### EXCERPTED RECORDS
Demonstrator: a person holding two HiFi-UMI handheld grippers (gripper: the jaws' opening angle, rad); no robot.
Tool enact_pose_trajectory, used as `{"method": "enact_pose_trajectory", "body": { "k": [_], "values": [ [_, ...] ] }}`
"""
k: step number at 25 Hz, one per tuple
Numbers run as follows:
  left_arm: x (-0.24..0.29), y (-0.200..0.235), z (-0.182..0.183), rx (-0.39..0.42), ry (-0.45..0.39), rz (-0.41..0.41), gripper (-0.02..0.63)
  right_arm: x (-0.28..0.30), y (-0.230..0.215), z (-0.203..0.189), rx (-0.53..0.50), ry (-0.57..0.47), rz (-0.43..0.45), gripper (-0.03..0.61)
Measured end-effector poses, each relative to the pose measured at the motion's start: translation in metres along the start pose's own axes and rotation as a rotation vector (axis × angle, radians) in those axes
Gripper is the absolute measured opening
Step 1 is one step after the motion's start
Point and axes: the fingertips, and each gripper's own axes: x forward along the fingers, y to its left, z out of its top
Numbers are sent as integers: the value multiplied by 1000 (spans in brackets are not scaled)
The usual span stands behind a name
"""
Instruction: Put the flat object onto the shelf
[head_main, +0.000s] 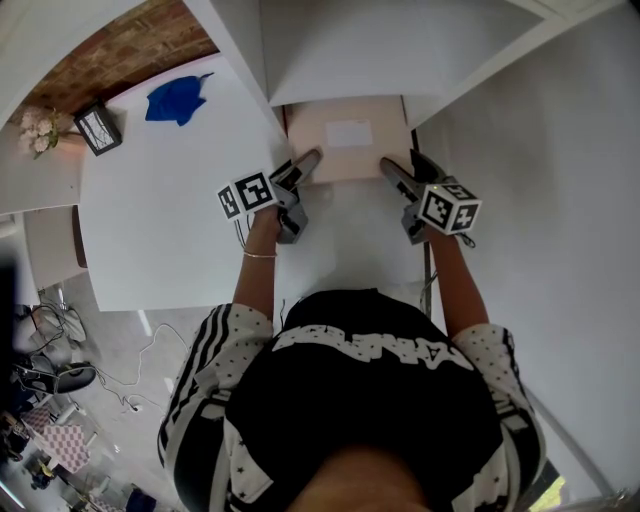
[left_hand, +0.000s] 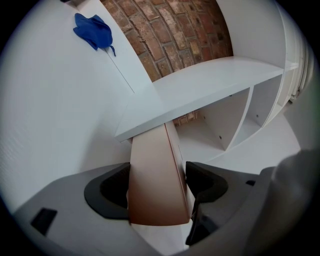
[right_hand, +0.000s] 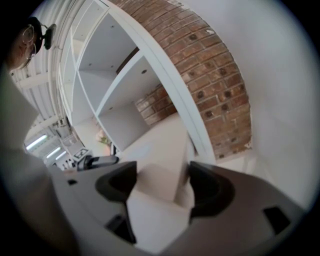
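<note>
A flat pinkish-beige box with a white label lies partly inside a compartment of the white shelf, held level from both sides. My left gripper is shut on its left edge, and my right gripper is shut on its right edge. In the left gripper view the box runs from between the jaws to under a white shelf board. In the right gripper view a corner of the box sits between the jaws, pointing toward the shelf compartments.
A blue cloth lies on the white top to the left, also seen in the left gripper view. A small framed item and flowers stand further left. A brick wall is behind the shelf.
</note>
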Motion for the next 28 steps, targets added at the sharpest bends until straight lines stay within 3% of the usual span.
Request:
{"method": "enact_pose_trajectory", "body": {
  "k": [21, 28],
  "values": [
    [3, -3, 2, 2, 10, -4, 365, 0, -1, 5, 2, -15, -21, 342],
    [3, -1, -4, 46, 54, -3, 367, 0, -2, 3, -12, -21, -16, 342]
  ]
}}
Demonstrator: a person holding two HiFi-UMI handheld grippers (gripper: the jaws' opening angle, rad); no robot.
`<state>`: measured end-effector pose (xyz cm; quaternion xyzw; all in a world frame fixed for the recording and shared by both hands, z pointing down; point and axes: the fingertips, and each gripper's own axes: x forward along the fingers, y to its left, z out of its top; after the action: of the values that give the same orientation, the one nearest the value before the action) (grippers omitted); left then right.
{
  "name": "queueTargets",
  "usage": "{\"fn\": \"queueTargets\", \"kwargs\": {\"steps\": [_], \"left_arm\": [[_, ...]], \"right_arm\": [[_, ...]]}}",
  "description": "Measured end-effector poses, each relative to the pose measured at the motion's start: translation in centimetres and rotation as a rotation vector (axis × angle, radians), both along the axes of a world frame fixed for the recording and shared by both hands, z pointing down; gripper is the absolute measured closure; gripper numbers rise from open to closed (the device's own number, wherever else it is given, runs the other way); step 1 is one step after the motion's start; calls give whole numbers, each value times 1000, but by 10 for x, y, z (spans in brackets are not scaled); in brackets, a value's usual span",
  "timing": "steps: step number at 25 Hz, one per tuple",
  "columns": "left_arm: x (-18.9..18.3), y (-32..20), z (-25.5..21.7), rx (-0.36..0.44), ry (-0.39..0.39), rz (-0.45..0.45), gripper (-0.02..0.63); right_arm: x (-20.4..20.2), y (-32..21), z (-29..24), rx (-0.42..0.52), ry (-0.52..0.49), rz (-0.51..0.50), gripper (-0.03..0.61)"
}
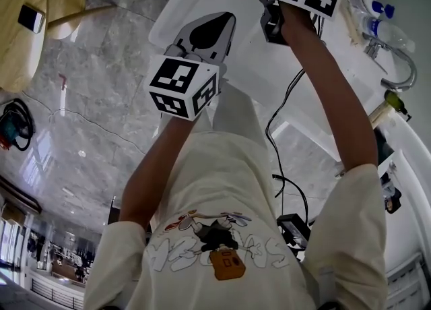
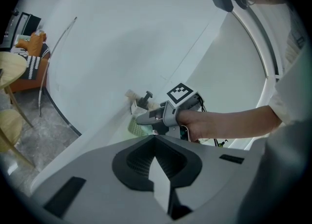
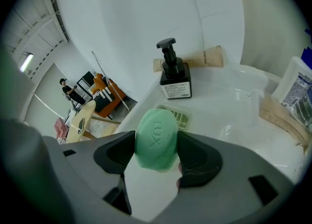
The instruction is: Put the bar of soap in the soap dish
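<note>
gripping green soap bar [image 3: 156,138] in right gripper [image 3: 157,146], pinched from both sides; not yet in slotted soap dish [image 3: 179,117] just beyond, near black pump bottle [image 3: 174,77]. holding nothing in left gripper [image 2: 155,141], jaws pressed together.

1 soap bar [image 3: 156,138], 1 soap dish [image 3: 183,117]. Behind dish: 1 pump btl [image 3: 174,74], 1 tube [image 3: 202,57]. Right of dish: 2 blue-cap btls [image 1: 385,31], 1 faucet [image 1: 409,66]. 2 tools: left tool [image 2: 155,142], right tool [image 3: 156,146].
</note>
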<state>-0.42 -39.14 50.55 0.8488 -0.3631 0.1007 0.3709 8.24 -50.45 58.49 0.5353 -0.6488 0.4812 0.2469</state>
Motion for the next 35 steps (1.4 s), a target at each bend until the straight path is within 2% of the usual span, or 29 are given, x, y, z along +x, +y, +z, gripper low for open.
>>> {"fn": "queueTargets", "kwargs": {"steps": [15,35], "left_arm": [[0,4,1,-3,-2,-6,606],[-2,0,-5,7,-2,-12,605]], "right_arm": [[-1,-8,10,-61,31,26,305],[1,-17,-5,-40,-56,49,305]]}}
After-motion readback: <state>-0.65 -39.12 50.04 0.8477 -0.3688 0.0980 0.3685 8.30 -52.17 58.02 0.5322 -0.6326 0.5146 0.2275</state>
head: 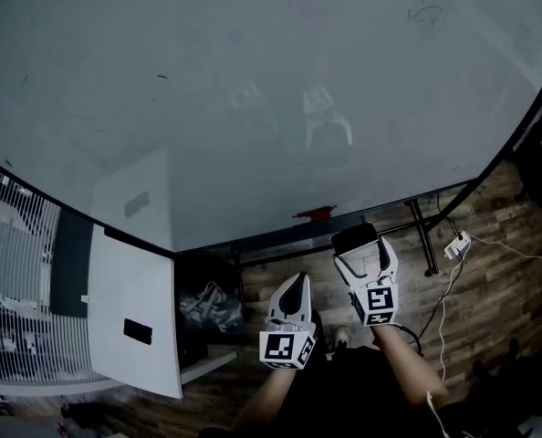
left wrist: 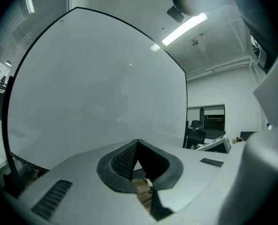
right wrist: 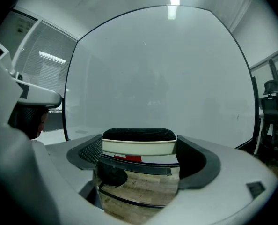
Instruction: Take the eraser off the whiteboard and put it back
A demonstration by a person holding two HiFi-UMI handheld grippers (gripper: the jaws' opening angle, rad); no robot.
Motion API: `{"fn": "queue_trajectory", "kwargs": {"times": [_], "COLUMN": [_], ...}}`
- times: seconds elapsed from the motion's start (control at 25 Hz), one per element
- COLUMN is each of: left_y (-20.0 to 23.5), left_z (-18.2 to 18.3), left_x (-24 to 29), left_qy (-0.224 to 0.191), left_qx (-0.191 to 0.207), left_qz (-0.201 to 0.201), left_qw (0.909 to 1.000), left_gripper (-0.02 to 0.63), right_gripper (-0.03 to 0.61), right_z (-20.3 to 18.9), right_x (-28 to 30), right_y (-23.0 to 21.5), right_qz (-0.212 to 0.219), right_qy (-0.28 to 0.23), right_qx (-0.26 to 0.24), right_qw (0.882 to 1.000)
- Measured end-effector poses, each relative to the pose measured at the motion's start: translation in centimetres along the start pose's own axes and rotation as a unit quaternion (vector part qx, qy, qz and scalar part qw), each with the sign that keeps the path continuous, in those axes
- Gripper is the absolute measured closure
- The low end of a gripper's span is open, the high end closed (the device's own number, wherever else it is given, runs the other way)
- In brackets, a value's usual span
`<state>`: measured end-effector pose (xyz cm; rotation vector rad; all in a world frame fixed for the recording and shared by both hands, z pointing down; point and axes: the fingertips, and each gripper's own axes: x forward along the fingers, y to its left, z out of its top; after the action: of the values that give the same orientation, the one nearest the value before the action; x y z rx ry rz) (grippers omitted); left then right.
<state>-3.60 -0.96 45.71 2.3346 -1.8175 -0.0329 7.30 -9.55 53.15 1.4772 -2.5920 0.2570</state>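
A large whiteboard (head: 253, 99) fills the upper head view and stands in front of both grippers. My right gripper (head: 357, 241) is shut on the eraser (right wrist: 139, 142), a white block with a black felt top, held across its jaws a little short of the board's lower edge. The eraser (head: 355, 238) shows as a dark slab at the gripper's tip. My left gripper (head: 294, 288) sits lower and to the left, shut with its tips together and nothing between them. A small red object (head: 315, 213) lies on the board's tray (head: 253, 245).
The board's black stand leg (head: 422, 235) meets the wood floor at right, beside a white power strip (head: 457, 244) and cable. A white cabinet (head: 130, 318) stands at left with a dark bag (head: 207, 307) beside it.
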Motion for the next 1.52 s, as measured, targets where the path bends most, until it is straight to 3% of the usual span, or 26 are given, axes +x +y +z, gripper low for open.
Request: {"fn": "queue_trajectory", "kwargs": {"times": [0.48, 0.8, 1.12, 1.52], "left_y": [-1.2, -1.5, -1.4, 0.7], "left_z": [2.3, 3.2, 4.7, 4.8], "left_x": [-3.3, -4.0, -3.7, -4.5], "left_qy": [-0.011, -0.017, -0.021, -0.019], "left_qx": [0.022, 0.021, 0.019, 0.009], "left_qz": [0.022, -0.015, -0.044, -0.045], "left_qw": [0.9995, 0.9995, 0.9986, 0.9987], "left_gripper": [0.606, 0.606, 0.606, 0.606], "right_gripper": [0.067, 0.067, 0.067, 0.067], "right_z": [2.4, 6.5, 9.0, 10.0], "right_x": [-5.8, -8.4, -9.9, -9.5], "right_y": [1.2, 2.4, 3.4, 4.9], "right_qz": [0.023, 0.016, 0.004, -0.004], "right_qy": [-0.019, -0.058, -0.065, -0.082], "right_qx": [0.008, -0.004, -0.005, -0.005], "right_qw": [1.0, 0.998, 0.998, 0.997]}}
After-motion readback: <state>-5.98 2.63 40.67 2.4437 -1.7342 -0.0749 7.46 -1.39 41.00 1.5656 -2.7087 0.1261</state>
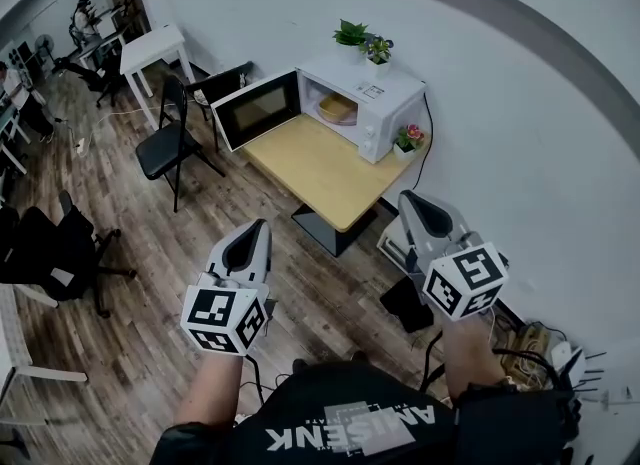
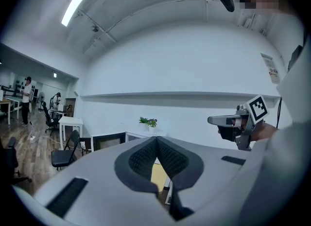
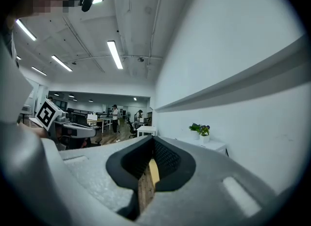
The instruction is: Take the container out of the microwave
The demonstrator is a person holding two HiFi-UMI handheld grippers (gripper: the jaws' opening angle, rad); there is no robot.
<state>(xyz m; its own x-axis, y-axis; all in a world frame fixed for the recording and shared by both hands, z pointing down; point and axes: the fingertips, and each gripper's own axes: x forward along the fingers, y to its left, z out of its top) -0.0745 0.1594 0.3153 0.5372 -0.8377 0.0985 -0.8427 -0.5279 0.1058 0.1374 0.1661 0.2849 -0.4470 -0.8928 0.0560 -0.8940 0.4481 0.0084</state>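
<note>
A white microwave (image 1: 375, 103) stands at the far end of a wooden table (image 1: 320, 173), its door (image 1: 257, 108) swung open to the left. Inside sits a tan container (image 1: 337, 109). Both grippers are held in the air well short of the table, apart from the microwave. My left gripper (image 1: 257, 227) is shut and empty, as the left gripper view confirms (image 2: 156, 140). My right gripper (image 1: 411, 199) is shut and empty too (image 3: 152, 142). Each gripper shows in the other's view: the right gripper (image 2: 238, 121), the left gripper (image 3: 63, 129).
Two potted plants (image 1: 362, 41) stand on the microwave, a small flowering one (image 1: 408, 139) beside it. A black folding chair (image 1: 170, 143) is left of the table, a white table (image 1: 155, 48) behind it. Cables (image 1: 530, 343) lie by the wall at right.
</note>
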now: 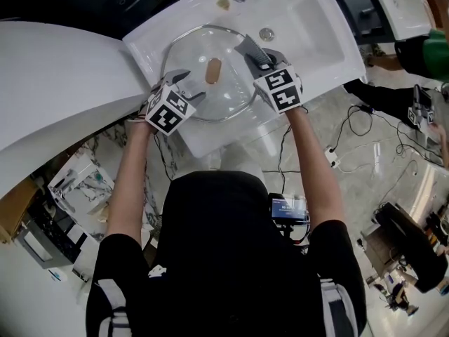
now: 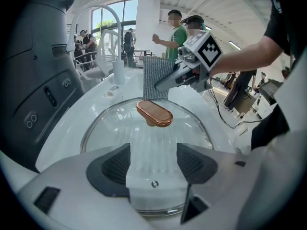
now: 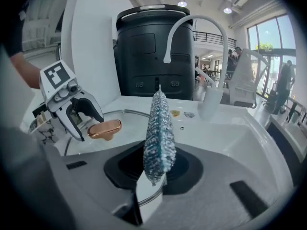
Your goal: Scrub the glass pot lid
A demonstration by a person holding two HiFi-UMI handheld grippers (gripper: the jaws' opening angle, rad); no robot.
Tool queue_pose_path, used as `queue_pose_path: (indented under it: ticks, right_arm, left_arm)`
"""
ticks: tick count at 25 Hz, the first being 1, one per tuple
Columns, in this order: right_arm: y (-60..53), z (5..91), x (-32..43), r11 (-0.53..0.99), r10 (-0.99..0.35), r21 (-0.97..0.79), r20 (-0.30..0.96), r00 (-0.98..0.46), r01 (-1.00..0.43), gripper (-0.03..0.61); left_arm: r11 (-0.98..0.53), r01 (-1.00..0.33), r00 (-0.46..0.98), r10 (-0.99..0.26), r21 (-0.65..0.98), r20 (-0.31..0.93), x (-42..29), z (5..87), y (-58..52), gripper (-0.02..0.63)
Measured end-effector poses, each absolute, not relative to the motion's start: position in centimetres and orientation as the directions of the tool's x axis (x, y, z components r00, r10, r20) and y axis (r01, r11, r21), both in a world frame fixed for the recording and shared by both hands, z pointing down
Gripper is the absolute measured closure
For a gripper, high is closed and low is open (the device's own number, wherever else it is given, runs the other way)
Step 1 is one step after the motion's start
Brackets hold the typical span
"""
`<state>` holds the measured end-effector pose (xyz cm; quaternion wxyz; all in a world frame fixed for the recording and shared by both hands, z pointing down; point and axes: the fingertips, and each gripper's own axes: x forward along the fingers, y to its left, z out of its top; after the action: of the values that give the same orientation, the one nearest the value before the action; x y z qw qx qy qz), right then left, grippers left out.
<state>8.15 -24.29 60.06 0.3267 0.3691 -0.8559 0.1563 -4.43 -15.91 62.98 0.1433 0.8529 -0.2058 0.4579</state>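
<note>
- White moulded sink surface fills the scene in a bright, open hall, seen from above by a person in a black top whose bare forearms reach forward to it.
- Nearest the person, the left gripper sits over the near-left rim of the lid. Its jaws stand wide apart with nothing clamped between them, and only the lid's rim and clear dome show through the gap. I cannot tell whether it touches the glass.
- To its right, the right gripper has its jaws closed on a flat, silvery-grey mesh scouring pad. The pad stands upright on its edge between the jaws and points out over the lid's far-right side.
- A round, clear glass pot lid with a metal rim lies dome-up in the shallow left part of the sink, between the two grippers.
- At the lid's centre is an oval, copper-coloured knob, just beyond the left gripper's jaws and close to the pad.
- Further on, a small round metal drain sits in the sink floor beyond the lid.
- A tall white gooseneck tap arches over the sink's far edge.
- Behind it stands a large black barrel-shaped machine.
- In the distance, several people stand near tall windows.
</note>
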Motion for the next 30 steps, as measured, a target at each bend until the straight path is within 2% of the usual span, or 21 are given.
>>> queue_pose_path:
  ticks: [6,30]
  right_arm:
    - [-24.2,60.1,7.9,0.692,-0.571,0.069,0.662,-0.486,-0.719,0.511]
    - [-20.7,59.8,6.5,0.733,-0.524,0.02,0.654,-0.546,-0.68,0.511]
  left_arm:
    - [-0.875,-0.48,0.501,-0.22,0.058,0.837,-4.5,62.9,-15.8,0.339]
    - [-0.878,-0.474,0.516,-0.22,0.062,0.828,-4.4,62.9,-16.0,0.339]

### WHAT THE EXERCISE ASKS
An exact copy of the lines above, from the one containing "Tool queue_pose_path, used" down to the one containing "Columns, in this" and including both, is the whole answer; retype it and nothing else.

### OUTPUT OF THE EXERCISE
Tool queue_pose_path, used as `queue_pose_path: (indented under it: ticks, right_arm, left_arm)`
"""
ticks: tick count at 25 Hz, the first being 1, one per tuple
Columns, in this order: right_arm: y (-60..53), z (5..91), x (-32..43), r11 (-0.53..0.99), r10 (-0.99..0.35), r21 (-0.97..0.79), r20 (-0.30..0.96), r00 (-0.98..0.46), r01 (-1.00..0.43), gripper (-0.03..0.61); left_arm: r11 (-0.98..0.53), r01 (-1.00..0.33), r00 (-0.46..0.98), r10 (-0.99..0.26), r21 (-0.65..0.98), r20 (-0.31..0.93), x (-42..29), z (5..87), y (-58..52), gripper (-0.02..0.63)

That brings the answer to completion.